ELAN has been facing many codec related problems, especially with mpeg-1 and mpeg-2 files. With the intention to eliminate a few of them, a new player, for Windows has been developed based on DirectShow (JDS, Java-Direct Show).
To use this player, it is necessary to select it first in the Platform/OS tab in the “Edit Preferences” window.

This version extends its support for controlled vocabularies with externally defined closed controlled vocabularies (located e.g. on the web). The list of supported file formats for importing controlled vocabularies has been extended with .txt and .csv. The file format of externally defined closed controlled vocabularies files is .ecv, which is close to eaf.

To make life easier and to increase the work speed of ELAN users, several improvements have been made to get things done with fewer steps and clicks.  A few tier-based operations, like removing multiple annotations or annotation values from selected tiers or creating depending annotations recursively on all depending tiers, can be performed much faster and with more ease of use. Now it is also possible to automatically create depending annotations, when an annotation is created on a tier with dependent tiers. The merge transcriptions function is extended with options for appending one file to the other, making the merging process more versatile.

Further support for audio and video recognizers, as developed in e.g. the AVATecH Project, has been implemented.
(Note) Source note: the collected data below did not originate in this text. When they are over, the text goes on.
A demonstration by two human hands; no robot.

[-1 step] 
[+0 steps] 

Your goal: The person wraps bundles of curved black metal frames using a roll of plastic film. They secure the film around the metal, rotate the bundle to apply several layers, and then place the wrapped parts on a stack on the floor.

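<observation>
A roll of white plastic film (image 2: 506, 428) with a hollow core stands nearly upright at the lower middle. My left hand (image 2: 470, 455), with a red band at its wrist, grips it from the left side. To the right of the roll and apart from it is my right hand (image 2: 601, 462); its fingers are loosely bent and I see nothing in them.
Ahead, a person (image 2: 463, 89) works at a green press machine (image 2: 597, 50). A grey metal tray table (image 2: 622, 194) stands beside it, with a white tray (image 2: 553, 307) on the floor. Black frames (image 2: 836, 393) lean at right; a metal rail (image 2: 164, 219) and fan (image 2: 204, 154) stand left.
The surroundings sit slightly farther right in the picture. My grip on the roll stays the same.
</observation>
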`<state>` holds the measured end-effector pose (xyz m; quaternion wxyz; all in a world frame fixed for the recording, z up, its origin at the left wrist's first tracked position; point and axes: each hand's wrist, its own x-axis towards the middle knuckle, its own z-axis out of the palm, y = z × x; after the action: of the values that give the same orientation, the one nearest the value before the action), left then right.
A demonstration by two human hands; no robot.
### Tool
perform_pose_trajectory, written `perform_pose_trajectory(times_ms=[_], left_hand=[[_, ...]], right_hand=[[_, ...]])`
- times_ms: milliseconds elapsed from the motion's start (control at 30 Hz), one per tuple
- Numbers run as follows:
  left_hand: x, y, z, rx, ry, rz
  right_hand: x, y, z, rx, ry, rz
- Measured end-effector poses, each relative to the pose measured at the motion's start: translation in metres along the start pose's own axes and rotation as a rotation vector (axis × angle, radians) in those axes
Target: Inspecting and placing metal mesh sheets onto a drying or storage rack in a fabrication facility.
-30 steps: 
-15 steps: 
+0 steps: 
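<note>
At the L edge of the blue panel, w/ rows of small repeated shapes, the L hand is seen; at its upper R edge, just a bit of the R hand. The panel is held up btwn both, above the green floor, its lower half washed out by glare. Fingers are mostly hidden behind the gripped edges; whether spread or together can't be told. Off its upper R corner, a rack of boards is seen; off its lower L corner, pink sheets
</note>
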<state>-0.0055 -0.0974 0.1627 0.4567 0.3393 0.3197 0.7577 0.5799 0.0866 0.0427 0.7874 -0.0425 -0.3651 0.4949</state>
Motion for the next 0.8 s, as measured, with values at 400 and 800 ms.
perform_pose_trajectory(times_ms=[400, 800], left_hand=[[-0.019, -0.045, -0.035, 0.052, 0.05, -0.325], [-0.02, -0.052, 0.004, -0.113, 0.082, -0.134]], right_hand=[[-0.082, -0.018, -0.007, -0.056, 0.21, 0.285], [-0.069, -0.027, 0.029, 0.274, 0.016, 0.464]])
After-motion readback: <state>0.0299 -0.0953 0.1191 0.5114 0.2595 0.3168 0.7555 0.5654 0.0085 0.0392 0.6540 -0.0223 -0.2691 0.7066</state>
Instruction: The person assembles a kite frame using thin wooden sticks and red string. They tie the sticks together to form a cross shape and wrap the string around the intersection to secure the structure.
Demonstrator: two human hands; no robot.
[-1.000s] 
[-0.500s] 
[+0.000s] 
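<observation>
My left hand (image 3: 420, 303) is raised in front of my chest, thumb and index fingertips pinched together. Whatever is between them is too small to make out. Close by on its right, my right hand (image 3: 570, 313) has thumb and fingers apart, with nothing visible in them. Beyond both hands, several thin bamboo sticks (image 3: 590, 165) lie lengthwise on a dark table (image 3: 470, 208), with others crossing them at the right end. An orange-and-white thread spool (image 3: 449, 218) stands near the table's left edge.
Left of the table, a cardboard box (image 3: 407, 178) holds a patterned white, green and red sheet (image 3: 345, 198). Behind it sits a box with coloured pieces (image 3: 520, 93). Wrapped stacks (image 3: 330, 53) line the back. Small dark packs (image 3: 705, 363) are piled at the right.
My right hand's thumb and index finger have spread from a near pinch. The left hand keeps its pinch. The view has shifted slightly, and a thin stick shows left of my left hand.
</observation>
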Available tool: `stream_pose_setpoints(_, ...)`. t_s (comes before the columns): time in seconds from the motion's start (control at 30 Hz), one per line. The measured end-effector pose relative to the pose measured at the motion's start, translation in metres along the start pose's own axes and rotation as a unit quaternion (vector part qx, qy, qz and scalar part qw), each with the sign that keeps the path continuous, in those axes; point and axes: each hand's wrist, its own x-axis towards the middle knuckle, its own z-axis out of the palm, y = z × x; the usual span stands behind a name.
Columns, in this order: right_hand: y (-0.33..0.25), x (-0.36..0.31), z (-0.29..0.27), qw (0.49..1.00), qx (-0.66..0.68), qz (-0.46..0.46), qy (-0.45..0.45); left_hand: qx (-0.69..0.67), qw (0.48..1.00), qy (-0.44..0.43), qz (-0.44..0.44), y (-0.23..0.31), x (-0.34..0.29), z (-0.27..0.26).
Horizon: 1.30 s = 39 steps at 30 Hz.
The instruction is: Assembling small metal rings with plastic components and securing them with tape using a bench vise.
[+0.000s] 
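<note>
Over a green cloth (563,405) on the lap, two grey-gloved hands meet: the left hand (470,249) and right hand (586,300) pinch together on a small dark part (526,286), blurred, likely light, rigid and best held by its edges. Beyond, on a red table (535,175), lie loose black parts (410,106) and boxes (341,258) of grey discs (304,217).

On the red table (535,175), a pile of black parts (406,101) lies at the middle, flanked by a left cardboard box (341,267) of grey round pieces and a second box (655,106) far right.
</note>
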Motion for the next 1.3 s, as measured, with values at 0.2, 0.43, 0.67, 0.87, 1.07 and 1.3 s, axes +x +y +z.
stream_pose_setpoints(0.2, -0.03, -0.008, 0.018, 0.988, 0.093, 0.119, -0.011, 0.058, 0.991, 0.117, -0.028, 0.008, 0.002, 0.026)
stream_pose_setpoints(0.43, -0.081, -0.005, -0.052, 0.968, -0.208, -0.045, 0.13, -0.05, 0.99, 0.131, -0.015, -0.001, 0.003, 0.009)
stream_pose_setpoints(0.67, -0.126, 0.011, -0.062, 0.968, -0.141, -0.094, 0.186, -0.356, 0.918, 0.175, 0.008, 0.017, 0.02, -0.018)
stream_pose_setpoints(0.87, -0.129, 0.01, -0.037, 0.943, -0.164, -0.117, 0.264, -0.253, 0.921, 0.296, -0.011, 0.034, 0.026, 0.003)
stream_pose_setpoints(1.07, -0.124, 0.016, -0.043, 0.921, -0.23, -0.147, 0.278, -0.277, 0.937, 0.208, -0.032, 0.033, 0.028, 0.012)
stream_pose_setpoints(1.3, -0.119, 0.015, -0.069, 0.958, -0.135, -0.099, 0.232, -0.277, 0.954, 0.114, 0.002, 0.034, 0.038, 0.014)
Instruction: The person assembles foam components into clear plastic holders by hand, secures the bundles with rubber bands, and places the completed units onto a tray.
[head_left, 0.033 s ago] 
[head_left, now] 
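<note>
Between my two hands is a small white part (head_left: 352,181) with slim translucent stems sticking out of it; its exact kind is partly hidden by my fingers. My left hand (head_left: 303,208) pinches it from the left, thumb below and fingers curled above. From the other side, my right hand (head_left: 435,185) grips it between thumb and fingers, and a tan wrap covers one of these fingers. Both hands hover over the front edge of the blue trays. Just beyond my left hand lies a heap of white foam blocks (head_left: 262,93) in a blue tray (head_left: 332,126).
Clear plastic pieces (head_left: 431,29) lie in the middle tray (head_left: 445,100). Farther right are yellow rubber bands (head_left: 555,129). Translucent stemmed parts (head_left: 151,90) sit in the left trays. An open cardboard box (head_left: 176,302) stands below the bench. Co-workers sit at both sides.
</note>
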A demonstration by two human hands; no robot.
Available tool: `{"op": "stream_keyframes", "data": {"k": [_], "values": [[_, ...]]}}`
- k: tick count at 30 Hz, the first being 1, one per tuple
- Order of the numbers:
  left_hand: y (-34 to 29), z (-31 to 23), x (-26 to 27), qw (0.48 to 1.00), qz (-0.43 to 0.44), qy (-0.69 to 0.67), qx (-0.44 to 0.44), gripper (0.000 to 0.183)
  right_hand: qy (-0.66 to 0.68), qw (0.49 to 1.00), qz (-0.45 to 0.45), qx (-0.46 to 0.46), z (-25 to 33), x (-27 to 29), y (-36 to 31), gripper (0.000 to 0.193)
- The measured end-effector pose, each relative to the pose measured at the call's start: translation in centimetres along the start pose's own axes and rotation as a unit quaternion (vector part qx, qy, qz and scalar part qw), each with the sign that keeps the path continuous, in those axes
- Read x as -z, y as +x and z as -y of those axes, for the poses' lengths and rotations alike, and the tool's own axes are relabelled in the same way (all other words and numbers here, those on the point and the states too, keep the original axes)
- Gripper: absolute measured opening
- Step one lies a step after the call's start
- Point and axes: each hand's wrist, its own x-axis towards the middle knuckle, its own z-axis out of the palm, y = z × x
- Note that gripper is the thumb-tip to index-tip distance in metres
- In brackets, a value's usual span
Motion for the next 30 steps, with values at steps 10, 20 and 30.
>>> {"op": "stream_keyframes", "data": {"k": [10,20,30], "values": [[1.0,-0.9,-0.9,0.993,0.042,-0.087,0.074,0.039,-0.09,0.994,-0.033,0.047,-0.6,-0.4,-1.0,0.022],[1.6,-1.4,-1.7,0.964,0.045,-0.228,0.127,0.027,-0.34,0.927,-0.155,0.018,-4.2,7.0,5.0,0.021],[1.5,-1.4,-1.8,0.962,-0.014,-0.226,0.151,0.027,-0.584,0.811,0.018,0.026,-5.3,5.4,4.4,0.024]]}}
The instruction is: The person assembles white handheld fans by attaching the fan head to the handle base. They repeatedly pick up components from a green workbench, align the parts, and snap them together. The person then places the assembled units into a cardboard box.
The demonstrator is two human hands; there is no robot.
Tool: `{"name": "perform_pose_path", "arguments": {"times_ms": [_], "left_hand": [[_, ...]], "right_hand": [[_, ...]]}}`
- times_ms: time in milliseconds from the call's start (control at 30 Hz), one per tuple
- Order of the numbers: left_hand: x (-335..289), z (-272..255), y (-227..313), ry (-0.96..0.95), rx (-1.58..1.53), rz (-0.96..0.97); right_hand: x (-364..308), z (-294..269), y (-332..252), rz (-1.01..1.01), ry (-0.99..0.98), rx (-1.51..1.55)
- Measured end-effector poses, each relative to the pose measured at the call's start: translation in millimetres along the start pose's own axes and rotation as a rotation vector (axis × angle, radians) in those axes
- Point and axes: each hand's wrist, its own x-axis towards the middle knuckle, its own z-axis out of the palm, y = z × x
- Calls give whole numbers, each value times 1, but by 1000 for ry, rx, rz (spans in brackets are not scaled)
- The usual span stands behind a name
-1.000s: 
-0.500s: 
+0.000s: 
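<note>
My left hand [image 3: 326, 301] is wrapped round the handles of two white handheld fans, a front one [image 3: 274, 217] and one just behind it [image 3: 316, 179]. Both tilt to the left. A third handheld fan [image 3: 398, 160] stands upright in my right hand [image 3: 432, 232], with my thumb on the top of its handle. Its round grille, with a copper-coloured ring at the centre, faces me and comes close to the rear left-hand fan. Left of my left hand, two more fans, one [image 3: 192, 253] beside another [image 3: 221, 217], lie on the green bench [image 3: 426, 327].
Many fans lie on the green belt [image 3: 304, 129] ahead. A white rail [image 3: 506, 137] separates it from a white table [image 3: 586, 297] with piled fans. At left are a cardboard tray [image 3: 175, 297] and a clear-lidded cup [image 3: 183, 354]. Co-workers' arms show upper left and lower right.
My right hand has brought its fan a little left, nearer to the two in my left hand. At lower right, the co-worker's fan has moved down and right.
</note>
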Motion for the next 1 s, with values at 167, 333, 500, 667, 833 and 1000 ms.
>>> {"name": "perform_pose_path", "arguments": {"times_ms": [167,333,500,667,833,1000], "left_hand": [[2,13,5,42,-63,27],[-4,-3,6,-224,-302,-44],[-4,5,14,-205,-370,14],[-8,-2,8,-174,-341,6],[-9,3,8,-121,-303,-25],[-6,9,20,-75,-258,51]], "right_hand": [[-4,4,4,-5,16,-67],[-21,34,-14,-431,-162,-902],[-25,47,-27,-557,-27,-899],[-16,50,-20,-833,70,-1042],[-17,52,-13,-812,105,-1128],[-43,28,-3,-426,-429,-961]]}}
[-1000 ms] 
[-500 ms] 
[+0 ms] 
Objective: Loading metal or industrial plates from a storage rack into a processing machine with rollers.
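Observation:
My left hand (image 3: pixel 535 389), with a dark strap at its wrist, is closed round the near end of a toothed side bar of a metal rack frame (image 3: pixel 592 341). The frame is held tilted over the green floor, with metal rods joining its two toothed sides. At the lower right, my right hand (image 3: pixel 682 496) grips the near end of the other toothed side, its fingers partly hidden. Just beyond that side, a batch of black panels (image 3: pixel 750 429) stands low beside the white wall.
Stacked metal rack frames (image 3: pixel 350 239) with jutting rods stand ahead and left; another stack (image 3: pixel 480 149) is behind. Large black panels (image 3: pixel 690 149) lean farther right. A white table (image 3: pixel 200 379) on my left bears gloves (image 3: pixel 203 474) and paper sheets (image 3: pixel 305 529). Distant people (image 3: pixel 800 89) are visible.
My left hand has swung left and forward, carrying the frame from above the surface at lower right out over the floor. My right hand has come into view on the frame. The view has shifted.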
To learn more about this project, visit the AVATecH website.

You can download the new version at the ELAN web site where you will also find the updated manual detailing how to use the new functionalities.

The VLO – Faceted Browser

by Patrick Duin

The Virtual Language Observatory (VLO), is an alternative way of browsing and searching different archives all over the world. We are happy to announce that the faceted browser for browsing resources part of the VLO has currently been updated and improved.

A faceted browser is a way to browse and search the data in the various archives based on the facets available in the data. These Facets are certain searchable aspects of the data. For instance figure 1 shows two facets Country and Language. It tells us that there are 15.548 records that have “Netherlands” as value for the country name.

Figure 1: Different Facets

When the user clicks on a facet value the user interface updates the other facets accordingly. So for example if we click “Netherlands”, we get figure 2.

Figure 2: Country = "Netherlands"

The language facet is updated and now only shows the languages of records that have “Netherlands” as the value for Country.
By clicking and selecting more facets the number of records can be narrowed down even more.

Selecting a result record gives a more detailed view of the data and if possible a link to the original context (archive) and links to resources associated with that record. See figure 3.

Figure 3: Result View

There is a direct access to the resources. This link goes directly to the archive providing the resource so authentication and authorization may be required.